Oct 30 06:31:40 Thorn kernel: [  726.087804] amdgpu 0000:03:00.0: amdgpu: GPU mode1 reset failed
Oct 30 06:31:41 Thorn kernel: [  726.280191] amdgpu 0000:03:00.0: amdgpu: ASIC reset failed with error, -121 for drm dev, 0000:03:00.0
Oct 30 06:31:51 Thorn kernel: [  736.879566] amdgpu 0000:03:00.0: amdgpu: GPU reset succeeded, trying to resume
Oct 30 06:31:51 Thorn kernel: [  736.879718] [drm] PCIE GART of 512M enabled (table at 0x000000800012C000).
Oct 30 06:31:51 Thorn kernel: [  736.879731] [drm] VRAM is lost due to GPU reset!
Oct 30 06:31:51 Thorn kernel: [  736.879733] [drm] PSP is resuming...
Oct 30 06:31:51 Thorn kernel: [  737.091003] [drm:psp_hw_start [amdgpu]] *ERROR* PSP create ring failed!
Oct 30 06:31:51 Thorn kernel: [  737.091104] [drm:psp_resume [amdgpu]] *ERROR* PSP resume failed
Oct 30 06:31:51 Thorn kernel: [  737.091200] [drm:amdgpu_device_fw_loading [amdgpu]] *ERROR* resume of IP block <psp> failed -62
Oct 30 06:31:51 Thorn kernel: [  737.091257] [drm] Skip scheduling IBs!

La dernière ligne se répète plusieurs fois et j’ai ces deux lignes au milieu :

Oct 30 06:31:51 Thorn kernel: [  737.091289] amdgpu 0000:03:00.0: amdgpu: GPU reset(2) failed
[…]
Oct 30 06:31:51 Thorn kernel: [  737.091410] amdgpu 0000:03:00.0: amdgpu: GPU reset end with ret = -62

Après, j’ai ça :

Oct 30 06:32:02 Thorn kernel: [  747.117660] [drm:amdgpu_job_timedout [amdgpu]] *ERROR* ring sdma0 timeout, signaled seq=2162, emitted seq=2163
Oct 30 06:32:02 Thorn kernel: [  747.117808] [drm:amdgpu_job_timedout [amdgpu]] *ERROR* Process information: process  pid 0 thread  pid 0
Oct 30 06:32:02 Thorn kernel: [  747.117899] amdgpu 0000:03:00.0: amdgpu: GPU reset begin!
Oct 30 06:32:06 Thorn kernel: [  751.117835] amdgpu 0000:03:00.0: amdgpu: failed to suspend display audio

et la suite, c’est le redémarrage de la machine.
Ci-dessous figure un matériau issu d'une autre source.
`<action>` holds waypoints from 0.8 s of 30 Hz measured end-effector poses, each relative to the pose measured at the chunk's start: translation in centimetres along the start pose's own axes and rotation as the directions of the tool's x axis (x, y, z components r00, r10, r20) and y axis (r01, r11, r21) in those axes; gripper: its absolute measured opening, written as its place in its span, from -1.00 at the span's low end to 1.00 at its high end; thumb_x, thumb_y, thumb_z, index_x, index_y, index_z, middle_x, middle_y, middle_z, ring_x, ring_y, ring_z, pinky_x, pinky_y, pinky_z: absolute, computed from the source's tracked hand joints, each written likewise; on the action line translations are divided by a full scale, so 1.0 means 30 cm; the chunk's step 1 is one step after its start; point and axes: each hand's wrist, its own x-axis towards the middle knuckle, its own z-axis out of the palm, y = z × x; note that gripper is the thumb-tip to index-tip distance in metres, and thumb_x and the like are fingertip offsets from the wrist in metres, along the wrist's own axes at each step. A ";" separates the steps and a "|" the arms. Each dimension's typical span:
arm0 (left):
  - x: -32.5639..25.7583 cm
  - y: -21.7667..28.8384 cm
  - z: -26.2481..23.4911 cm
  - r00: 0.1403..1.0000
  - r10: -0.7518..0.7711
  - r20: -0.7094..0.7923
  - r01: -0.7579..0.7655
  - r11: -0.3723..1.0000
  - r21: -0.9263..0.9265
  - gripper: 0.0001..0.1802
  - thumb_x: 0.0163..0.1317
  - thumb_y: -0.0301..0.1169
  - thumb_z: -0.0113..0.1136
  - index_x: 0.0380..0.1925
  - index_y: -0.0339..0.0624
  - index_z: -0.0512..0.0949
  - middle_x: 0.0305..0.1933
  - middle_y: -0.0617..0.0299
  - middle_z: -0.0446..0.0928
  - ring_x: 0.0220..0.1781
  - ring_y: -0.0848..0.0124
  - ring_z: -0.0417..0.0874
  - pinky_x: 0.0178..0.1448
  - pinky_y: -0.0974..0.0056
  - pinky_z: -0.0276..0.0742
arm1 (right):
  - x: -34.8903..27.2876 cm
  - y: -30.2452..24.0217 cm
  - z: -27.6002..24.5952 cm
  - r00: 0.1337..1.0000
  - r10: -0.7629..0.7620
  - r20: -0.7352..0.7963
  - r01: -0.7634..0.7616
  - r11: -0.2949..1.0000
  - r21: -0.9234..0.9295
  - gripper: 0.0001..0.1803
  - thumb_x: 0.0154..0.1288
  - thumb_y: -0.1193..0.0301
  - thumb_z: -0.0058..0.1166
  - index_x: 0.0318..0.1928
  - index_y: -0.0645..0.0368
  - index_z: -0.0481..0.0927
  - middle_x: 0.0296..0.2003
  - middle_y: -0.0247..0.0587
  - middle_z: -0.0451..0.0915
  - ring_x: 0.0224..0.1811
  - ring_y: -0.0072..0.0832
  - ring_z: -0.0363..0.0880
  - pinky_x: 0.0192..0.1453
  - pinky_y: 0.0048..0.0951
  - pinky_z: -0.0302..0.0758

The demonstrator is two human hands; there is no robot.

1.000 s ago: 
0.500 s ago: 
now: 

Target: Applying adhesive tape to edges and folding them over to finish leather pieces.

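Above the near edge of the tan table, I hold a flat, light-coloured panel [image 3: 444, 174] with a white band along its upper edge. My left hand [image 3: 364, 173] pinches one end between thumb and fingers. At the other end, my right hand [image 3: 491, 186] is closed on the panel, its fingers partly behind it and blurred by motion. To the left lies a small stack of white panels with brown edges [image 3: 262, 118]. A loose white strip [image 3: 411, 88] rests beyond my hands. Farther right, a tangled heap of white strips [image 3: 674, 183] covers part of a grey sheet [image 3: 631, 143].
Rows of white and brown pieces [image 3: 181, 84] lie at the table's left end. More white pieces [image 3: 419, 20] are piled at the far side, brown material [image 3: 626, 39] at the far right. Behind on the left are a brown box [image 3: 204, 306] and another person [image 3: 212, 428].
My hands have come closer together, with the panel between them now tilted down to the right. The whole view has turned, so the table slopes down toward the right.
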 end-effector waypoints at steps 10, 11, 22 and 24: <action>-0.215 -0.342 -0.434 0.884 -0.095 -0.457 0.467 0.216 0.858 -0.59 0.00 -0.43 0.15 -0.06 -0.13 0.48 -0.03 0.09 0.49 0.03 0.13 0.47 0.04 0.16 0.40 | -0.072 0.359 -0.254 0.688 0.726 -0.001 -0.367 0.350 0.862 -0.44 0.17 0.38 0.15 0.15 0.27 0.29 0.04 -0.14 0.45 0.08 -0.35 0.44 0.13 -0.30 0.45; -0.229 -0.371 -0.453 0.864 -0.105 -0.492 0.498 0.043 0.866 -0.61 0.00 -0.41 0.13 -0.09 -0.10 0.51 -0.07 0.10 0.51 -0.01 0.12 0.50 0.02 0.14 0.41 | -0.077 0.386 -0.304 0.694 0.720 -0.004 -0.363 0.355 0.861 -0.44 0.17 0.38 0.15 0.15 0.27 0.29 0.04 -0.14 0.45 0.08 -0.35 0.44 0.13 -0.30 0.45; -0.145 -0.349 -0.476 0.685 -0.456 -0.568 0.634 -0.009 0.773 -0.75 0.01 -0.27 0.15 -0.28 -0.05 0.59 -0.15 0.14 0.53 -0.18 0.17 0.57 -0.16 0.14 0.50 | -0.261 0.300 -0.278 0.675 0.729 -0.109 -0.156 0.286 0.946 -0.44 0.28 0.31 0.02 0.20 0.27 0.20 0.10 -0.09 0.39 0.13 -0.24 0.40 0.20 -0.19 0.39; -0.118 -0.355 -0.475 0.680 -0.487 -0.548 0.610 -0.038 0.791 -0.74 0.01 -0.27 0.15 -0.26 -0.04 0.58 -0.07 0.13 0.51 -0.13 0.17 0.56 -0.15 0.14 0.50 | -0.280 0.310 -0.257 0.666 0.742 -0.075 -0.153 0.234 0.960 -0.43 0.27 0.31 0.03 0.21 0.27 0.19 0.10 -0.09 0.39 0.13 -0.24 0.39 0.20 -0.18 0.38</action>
Voici quelques retours de commandes :

  • uname -r
5.19.0-0.deb11.2-amd64
  • grep -vr "^#" /etc/apt/sources.list{,.d}
/etc/apt/sources.list:deb http://deb.debian.org/debian bullseye main contrib non-free
/etc/apt/sources.list:deb http://deb.debian.org/debian bullseye-updates main contrib non-free
/etc/apt/sources.list:deb http://deb.debian.org/debian-security bullseye-security main contrib non-free
/etc/apt/sources.list:
/etc/apt/sources.list:deb http://deb.debian.org/debian bullseye-backports main contrib non-free
  • lspci -nnkd ::300
03:00.0 VGA compatible controller [0300]: Advanced Micro Devices, Inc. [AMD/ATI] Navi 22 [1002:73df] (rev df)
        Subsystem: Sapphire Technology Limited Navi 22 [1da2:e445]
        Kernel driver in use: amdgpu
        Kernel modules: amdgpu

Quelqu’un a une idée de ce que ça peut être ?

Bonjour,

Quelle est la version de ton firmware-amd-graphics? j’ai le même noyau sans aucun problème avec une carte

    05:00.0 VGA compatible controller [0300]: Advanced Micro Devices, Inc. [AMD/ATI] Renoir [1002:1636] (rev c4)
            Subsystem: Advanced Micro Devices, Inc. [AMD/ATI] Renoir [1002:0123]
            Kernel driver in use: amdgpu
            Kernel modules: amdgpu

C’est la version 20210818-1~bpo11+1.

Ben, ça dépend, aujourd’hui, j’ai eu un plantage au bout de douze minutes, j’ai redémarré et ça fait dix heures que la machine tourne sans aucun problème.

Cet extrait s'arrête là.